* **Supplied material**
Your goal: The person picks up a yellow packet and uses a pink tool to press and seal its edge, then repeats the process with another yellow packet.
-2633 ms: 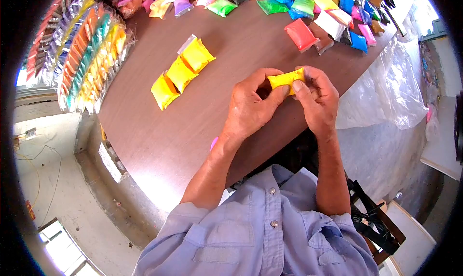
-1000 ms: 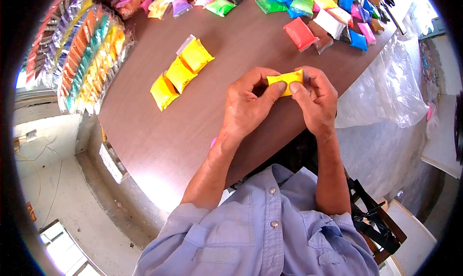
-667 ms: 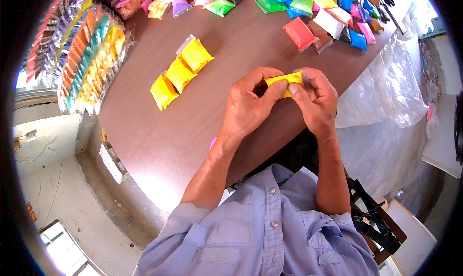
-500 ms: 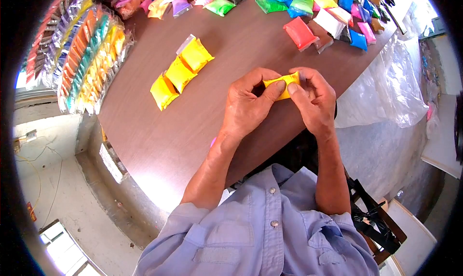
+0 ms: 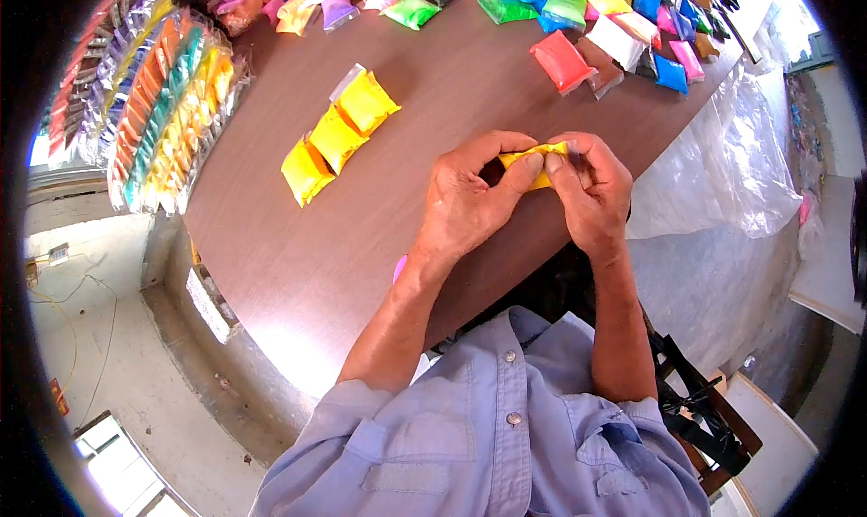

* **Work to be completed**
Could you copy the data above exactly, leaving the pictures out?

* **Response to the task**
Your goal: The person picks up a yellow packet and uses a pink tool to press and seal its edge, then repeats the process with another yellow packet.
-2633 ms: 
-1000 ms: 
-667 ms: 
-500 ms: 
+0 ms: 

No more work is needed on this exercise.